May 29th, 2018, 04:48 AM  #1 
Senior Member Joined: Nov 2011 Posts: 197 Thanks: 2  bijection function
How I prove this statement: bijection f : f(rational) > f(positive rational)? Or how bijection function is a function of rational numbers to positive rational numbers? to prove by: Arithmetic of powers[of the functions] and not by: Schröder–Bernstein theorem Last edited by shaharhada; May 29th, 2018 at 04:52 AM. 
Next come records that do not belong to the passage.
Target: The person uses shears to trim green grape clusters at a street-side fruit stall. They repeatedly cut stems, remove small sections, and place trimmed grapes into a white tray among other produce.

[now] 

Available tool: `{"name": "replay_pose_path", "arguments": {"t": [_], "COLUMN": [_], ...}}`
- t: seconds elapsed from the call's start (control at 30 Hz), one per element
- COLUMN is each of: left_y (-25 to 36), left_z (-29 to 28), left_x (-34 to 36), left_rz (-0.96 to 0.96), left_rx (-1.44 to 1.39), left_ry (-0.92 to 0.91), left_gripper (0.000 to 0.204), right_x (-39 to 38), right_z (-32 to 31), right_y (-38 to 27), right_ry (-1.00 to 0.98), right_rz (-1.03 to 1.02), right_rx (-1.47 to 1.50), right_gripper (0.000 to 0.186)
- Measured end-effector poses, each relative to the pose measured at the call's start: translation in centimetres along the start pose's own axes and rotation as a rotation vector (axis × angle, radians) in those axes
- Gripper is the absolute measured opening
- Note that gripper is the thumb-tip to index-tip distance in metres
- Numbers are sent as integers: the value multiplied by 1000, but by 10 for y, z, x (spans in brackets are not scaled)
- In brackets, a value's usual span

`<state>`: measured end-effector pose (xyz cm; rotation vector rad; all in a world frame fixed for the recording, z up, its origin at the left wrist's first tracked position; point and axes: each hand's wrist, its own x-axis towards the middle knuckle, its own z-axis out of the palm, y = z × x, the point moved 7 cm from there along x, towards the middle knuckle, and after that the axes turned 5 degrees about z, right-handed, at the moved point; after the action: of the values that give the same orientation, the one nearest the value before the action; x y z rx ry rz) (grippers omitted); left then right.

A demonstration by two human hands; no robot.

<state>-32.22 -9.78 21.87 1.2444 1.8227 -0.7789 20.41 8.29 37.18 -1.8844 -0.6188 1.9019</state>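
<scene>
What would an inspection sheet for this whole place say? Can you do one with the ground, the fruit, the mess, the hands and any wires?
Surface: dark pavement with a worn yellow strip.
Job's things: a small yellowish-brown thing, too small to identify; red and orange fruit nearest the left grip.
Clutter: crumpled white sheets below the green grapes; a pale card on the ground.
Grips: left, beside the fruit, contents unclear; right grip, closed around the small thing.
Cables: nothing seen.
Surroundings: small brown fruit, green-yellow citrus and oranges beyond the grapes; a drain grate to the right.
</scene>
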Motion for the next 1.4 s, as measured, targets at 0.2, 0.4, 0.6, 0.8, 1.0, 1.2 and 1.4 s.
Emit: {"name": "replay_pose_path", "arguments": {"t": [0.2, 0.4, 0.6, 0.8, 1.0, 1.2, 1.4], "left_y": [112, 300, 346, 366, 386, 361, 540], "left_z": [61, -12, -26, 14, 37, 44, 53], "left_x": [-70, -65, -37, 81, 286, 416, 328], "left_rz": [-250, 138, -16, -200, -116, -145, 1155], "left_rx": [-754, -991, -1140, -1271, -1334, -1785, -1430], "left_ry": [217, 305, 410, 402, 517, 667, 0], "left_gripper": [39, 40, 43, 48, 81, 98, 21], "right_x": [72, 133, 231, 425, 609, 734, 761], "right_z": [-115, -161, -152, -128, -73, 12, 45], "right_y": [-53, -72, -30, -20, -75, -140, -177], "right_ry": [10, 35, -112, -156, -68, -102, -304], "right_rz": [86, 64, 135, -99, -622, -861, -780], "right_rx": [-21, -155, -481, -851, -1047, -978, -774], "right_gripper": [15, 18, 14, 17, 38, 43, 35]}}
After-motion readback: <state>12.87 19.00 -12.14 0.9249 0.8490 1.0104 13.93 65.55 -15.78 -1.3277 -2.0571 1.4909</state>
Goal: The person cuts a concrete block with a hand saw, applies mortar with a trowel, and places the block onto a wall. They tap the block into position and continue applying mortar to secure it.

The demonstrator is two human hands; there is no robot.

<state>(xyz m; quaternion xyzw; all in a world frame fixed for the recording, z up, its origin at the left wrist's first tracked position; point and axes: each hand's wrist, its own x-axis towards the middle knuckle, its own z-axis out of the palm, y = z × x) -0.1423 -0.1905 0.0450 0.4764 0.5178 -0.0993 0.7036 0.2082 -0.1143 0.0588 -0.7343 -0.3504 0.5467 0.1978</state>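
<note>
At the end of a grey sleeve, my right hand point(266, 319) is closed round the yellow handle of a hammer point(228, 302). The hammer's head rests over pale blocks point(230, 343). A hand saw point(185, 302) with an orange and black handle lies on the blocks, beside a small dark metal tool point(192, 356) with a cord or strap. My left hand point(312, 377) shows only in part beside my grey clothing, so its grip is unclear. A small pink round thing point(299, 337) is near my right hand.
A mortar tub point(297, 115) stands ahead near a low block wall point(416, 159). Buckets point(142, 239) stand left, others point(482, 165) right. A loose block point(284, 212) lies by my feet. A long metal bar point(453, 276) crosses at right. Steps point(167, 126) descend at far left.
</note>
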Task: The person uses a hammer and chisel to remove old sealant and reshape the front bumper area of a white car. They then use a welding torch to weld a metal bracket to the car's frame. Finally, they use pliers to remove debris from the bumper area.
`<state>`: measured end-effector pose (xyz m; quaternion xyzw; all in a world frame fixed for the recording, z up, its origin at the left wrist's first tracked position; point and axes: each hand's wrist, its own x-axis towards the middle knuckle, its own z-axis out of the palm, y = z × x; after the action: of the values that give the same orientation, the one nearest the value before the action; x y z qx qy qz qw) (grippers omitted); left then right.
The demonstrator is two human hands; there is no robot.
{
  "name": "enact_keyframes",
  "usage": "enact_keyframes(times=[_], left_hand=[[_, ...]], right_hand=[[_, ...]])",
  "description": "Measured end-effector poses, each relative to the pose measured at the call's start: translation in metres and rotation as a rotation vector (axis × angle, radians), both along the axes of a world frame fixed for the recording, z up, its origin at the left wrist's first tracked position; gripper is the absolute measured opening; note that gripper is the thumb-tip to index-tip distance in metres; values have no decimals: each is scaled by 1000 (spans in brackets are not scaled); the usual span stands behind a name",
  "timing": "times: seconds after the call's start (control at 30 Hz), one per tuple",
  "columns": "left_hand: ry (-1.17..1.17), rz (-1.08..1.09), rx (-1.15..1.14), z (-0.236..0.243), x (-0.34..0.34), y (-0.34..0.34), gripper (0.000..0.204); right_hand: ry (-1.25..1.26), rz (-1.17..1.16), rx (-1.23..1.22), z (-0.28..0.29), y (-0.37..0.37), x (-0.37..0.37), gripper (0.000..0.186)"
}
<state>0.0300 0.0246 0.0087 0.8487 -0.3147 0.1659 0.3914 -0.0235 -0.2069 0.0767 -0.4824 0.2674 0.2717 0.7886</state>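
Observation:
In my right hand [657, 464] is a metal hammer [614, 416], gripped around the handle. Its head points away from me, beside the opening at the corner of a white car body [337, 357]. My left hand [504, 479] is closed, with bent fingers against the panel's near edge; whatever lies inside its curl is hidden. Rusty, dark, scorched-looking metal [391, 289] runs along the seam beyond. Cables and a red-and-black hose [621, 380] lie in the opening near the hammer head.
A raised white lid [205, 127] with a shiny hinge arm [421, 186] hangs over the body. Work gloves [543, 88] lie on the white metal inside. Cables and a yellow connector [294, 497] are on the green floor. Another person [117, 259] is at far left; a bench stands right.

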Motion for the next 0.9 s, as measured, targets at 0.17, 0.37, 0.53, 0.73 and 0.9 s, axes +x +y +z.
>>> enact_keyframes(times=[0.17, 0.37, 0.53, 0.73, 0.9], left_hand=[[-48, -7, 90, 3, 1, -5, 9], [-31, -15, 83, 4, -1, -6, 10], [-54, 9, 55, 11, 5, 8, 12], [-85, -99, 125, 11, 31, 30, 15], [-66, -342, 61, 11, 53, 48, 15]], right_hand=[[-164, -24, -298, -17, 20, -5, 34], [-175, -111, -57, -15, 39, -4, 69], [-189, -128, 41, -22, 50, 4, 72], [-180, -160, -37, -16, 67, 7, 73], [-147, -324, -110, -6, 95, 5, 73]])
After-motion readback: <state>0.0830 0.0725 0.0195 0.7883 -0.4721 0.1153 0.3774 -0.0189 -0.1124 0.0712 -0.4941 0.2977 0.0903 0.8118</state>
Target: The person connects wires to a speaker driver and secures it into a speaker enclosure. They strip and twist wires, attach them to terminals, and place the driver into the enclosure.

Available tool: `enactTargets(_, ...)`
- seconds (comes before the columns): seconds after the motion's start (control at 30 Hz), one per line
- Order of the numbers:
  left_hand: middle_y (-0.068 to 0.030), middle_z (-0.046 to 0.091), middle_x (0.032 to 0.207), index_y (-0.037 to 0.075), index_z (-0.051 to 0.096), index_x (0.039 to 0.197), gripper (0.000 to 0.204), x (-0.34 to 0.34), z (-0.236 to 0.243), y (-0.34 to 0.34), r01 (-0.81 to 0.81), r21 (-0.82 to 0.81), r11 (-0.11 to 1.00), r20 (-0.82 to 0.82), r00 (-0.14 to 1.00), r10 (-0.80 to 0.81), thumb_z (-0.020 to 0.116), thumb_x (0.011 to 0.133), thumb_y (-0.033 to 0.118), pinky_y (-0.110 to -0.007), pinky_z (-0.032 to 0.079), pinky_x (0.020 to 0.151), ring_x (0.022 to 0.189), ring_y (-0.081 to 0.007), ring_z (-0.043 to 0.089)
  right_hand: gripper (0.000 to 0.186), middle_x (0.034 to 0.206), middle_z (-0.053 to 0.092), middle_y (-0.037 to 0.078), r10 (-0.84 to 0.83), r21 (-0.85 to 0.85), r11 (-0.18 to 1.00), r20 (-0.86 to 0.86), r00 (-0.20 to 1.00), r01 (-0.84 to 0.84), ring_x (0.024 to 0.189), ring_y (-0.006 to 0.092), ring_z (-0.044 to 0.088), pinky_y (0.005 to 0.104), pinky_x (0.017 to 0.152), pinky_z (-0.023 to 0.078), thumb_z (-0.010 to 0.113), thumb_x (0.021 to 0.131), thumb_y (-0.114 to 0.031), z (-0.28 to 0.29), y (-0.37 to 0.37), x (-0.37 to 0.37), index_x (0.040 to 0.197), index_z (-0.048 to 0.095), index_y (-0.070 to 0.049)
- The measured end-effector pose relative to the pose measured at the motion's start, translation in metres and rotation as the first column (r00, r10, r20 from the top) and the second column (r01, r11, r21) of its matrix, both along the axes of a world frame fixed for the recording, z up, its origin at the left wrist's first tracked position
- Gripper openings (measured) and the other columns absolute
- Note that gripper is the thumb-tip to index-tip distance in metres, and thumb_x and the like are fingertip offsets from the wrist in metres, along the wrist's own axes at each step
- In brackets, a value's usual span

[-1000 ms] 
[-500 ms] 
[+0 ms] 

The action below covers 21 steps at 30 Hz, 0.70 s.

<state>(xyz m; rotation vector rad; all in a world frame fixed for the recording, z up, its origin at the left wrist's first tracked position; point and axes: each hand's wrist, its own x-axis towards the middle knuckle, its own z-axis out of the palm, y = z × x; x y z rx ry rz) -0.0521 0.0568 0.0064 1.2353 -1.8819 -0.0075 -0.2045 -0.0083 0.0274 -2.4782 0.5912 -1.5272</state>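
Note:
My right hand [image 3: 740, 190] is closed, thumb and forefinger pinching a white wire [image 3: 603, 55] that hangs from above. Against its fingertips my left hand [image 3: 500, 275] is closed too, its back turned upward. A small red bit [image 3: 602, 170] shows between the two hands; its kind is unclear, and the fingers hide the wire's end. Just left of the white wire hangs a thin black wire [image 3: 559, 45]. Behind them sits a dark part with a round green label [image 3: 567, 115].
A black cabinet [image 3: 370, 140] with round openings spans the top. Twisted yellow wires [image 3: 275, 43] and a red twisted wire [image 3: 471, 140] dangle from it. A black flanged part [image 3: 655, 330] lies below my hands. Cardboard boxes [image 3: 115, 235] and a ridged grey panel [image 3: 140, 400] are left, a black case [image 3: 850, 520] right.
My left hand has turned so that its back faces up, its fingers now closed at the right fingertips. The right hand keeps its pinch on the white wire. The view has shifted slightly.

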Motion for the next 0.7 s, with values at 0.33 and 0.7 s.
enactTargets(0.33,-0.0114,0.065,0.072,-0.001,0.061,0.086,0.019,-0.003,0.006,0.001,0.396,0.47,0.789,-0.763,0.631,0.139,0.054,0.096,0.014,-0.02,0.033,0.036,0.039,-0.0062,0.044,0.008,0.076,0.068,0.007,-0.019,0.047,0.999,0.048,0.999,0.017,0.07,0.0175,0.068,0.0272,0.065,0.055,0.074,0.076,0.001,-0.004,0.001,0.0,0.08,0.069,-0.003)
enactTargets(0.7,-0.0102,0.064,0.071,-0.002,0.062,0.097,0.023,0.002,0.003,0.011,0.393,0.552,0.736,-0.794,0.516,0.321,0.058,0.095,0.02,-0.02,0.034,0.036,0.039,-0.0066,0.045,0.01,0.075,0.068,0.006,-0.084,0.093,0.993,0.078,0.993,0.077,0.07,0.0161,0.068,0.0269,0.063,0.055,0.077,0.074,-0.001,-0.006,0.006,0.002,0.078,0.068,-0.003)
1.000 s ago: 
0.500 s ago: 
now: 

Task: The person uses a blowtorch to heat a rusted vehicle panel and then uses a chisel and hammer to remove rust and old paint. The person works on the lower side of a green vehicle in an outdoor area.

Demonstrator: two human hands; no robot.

May 29th, 2018, 07:20 AM  #2 
Math Team Joined: Jan 2015 From: Alabama Posts: 3,183 Thanks: 870 
To prove what statement? "bijection f : f(rational) > f(positive rational)?" simply introduces a function, f. What do you want to prove about such a function? Do you want to prove such function exists? Do you just want to find an example? The rational numbers are countable. That is, we can order the set of all rational numbers. say $\displaystyle a_1, a_2, a_3\cdot\cdot\cdot$, and order the set of all positive rational numbers, sat $\displaystyle b_1, b_2, b_3, \cdot\cdot\cdot$. Map $\displaystyle a_i$ to $\displaystyle b_i$. 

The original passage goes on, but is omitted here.